General characteristics as built
- Type: Momi-class destroyer
- Displacement: 850 long tons (864 t) (normal); 1,020 long tons (1,036 t) (deep load);
- Length: 275 ft (83.8 m) (pp); 280 ft (85.3 m) (o/a);
- Beam: 26 ft (7.9 m)
- Draft: 8 ft (2.4 m)
- Installed power: 3 × Kampon water-tube boilers; 21,500 shp (16,000 kW);
- Propulsion: 2 shafts; 2 × geared steam turbines
- Speed: 36 knots (67 km/h; 41 mph)
- Range: 3,000 nmi (5,600 km; 3,500 mi) at 15 knots (28 km/h; 17 mph)
- Complement: 110
- Armament: 3 × single 12 cm (4.7 in) guns; 2 × twin 533 mm (21 in) torpedo tubes;

= Japanese destroyer Momi (1919) =

Destroyer of the Imperial Japanese Navy

The Japanese destroyer Momi (樅) was the lead ship of her class of 21 second-class destroyers built for the Imperial Japanese Navy (IJN) during the late 1910s. She was converted into an experimental ship in 1932 and later scrapped.

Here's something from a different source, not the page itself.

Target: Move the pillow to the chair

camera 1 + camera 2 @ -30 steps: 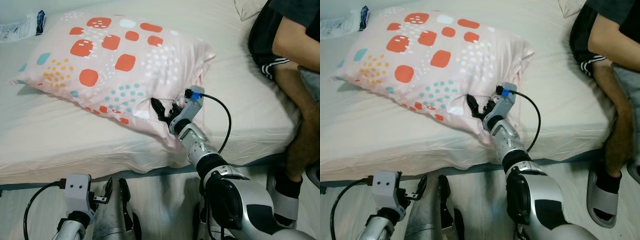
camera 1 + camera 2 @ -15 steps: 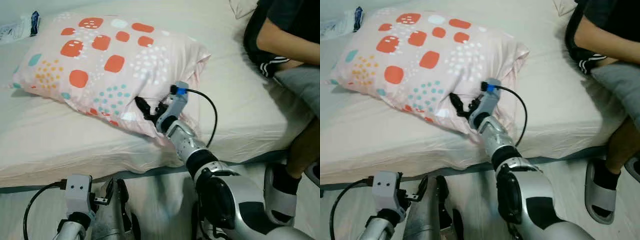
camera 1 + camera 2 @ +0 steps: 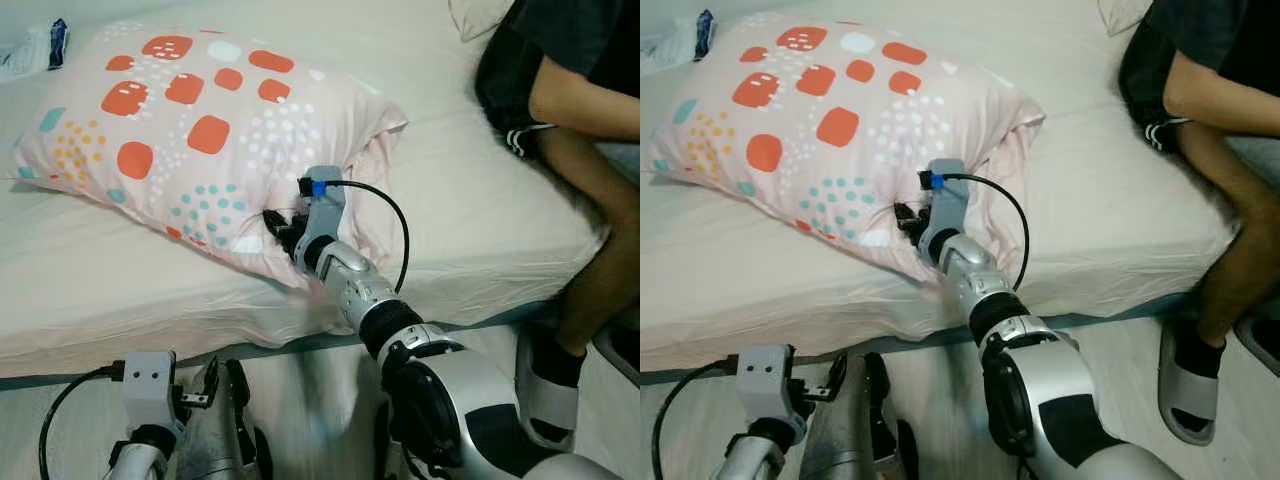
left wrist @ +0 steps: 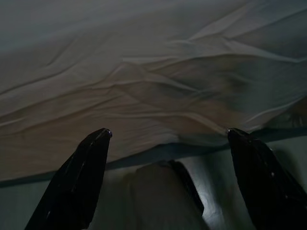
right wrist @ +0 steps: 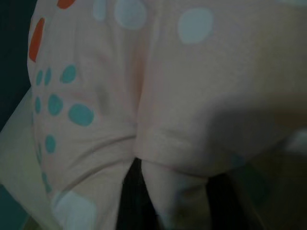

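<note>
Your right gripper [image 3: 283, 226] looks pinched on the pillow [image 3: 205, 125] near edge fabric, though the wrist view is murky. Pillow lies on the bed [image 3: 480, 215]. Left gripper [image 4: 168, 139] spread wide, holding nothing, below the bed edge.

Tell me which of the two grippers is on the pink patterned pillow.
The right gripper, pressed into the pink patterned pillow's near edge on the bed; the left gripper hangs open below the mattress.

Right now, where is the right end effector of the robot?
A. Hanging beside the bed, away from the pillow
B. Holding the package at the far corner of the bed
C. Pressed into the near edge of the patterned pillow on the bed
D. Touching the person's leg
C: the right end effector sits against the near edge of the pillow, with pink fabric bunched between its fingers in the right wrist view.
</note>
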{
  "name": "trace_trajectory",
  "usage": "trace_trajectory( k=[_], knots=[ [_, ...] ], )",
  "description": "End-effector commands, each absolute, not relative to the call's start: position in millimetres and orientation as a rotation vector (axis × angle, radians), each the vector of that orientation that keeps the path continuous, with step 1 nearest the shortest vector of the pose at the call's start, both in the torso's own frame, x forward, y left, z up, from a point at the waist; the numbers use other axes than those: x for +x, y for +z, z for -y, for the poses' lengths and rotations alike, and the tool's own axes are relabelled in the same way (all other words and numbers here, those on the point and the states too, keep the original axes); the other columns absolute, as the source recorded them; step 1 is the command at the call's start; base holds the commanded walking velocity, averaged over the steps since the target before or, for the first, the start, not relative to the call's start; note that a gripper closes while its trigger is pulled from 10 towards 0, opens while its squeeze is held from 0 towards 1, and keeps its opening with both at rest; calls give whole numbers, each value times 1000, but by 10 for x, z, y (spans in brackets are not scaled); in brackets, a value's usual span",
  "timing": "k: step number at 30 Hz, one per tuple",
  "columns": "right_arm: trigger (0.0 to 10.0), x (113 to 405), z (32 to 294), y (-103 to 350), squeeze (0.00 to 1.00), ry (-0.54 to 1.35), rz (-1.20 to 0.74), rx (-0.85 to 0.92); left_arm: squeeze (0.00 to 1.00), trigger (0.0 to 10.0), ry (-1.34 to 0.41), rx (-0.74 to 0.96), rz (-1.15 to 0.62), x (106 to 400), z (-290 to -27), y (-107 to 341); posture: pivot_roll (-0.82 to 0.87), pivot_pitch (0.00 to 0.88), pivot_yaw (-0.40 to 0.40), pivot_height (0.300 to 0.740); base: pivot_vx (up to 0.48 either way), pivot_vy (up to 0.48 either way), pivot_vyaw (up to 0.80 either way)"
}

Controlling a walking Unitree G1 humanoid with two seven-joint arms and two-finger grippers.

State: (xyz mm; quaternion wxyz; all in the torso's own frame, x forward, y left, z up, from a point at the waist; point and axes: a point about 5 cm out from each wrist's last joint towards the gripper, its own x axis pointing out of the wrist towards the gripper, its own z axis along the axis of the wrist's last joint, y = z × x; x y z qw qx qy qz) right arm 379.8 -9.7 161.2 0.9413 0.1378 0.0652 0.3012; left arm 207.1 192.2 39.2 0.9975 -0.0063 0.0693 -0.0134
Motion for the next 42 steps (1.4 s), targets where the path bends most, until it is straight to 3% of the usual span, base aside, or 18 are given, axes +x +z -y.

==Design and description==
The Momi class was designed with higher speed and better seakeeping than the preceding second-class destroyers. The ships had an overall length of 280 ft and were 275 ft between perpendiculars. They had a beam of 26 ft, and a mean draft of 8 ft. The Momi-class ships displaced 850 LT at standard load and 1020 LT at deep load. Momi was powered by two Brown-Curtis geared steam turbines, each driving one propeller shaft using steam provided by three Kampon water-tube boilers. The turbines were designed to produce 21500 shp to give the ships a speed of 36 kn. The ships carried a maximum of 275 LT of fuel oil which gave them a range of 3000 nmi at 15 kn. Their crew consisted of 110 officers and crewmen.

The main armament of the Momi-class ships consisted of three 12 cm Type 3 guns in single mounts; one gun forward of the well deck, one between the two funnels, and the last gun atop the aft superstructure. The guns were numbered '1' to '3' from front to rear. The ships carried two above-water twin sets of 533 mm torpedo tubes; one mount was in the well deck between the forward superstructure and the bow gun and the other between the aft funnel and aft superstructure.

==Construction and career==
Momi, built at the Yokosuka Naval Arsenal, was launched on 10 June 1919 and completed on 27 December. She was stricken from the Navy List on 1 April 1932 and became an experimental hulk at Yokosuka before being broken up at an unknown date.